そして俺は避けようとしたが、反応が少し遅くなってしまい、左肩に刺さってしまった!
「っく・・・?!ぐぁあぁ・・・!」
「ちょいと外しちゃったん・・・次は確実に殺すから安心して・・・チョン!!」
フリードは態勢をすぐさま立て直し、再び俺に向かって攻撃をしてくる!
「速いなおい!!」
俺はすぐさま距離を置き、体勢を立て直す。
『Full charge!!!!』
充電完了の音声が響き渡り、俺はすぐさま武器を召喚する・・・剣や槍は作れるんだ。別のものだって作れる筈だ・・・イメージを固めるんだ・・・俊敏に動ける俺の長所を更に強くさせる武器・・・想像は暗殺者・・・・・・いける!!
『Rising Assassin knife Full charge!!!!』
またもや聞いたことのない音声が響き渡り、俺の身体は白雷に包まれ、手には小型のサバイバルナイフのようなモノが握られていた。
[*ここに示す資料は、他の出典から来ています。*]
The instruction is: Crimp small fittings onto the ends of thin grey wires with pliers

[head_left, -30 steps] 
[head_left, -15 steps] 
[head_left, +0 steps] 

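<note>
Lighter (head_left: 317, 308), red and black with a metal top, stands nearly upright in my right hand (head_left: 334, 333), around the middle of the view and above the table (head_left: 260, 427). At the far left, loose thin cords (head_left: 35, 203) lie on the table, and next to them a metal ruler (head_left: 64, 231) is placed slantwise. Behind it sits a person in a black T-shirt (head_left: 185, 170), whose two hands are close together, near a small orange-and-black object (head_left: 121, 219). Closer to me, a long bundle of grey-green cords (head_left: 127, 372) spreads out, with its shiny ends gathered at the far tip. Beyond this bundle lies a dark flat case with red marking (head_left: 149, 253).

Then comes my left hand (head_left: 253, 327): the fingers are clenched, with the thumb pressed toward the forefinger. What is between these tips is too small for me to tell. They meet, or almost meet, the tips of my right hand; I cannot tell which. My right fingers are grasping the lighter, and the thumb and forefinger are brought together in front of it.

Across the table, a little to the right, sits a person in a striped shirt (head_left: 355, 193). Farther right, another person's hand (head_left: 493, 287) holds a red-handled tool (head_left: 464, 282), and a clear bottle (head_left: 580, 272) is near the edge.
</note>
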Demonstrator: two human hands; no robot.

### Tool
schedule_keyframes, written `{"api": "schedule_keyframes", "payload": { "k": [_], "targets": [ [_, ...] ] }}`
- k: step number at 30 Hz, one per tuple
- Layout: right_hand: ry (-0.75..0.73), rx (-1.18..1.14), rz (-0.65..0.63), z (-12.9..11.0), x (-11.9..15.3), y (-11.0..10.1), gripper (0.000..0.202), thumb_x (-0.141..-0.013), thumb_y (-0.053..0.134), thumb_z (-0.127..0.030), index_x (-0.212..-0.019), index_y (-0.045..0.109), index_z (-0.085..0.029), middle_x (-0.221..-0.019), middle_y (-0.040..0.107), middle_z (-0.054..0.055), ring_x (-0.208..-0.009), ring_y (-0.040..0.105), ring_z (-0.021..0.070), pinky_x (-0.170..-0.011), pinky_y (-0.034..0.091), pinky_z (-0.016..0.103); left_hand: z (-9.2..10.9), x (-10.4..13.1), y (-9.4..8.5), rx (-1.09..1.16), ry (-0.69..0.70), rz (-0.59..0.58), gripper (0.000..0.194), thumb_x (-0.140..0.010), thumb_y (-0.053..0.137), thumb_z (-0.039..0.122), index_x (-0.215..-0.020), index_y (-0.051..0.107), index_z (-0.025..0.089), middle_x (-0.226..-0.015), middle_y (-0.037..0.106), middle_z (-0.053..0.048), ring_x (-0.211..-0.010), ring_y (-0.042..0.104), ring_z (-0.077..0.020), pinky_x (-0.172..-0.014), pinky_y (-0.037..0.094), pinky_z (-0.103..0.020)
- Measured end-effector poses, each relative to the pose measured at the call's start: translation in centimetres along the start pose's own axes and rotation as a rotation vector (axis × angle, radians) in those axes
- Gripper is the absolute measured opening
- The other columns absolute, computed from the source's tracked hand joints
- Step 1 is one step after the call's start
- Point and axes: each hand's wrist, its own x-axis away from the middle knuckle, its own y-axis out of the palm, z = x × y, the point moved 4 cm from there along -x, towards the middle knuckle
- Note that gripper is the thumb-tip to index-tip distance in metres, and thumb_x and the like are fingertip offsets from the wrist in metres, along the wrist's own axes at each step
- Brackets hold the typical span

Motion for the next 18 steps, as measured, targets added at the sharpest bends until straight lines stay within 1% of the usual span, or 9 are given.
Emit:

「おうう???何じゃそりゃ!まさに変身って感じじゃないですかァ!!面白くなって来ましたねん!!!」
「さっさと終わりにさせてくれよフリード!!俺にはやらなきゃいけない事があるんでね!」
フリードの剣、俺の短剣が目の前で交差し、鍔迫り合いを繰り出している!
だがその時扉が開く音が教会内に響き渡る。
俺とフリードは鍔迫り合いをやめ、音のした方をみる。するとそこには見覚えのある堕天使の姿があった
「フリード・・・何をしているの?」
「これはこれは堕天使レイナーレ様。僕ちんはこの安童きゅんの事を処理しようとしてただけですよん??」
「だったらさっさと始末しなさい。もうすぐここに『魔女』が来るのよ?計画が最優先。分かった?」
「了解でありんす!!」
魔女と計画という単語が出てきたという事は十中八九ここが根城だと思って間違いなさそうだな。そしてフリードも計画に関わっている。となるとこれはリアスさん達には念のため後で報告をしておくか
「フリード。ちょいとばかし用事ができたから帰らせてくれない?」
「ん〜・・・安童きゅんの頼みなら聞いてあげたいんですけどねん・・・ごめんちゃい♪」
「そうか・・・ならば実力行使だ!!」
そう言ったフリードの腹を稲妻を纏った拳で思い切り殴り、フリードを気絶させる。悪く思うなよフリード
「さて・・・もう日が暮れてきたか・・・帰ろう・・・」
俺は気絶させたフリードを長椅子に寝かせ、扉から外に出る。外は夕陽が辺りを照らしており、とても綺麗になっている
そしてこちらの方に金髪のシスターの様な女の子が一人向かってくるのが見えた。
「あ、こんにちは」
「あ、あぁ。こんにちは。こんな寂れた教会に何か用なのかい?」
「はい。あそこで働くことになっていまして・・・それでは失礼します」
シスターの女の子は頭を下げてその場から離れる
あんな所で働くことに意味などあるのか・・・?
いや、あそこは堕天使の根城だから決してありえない。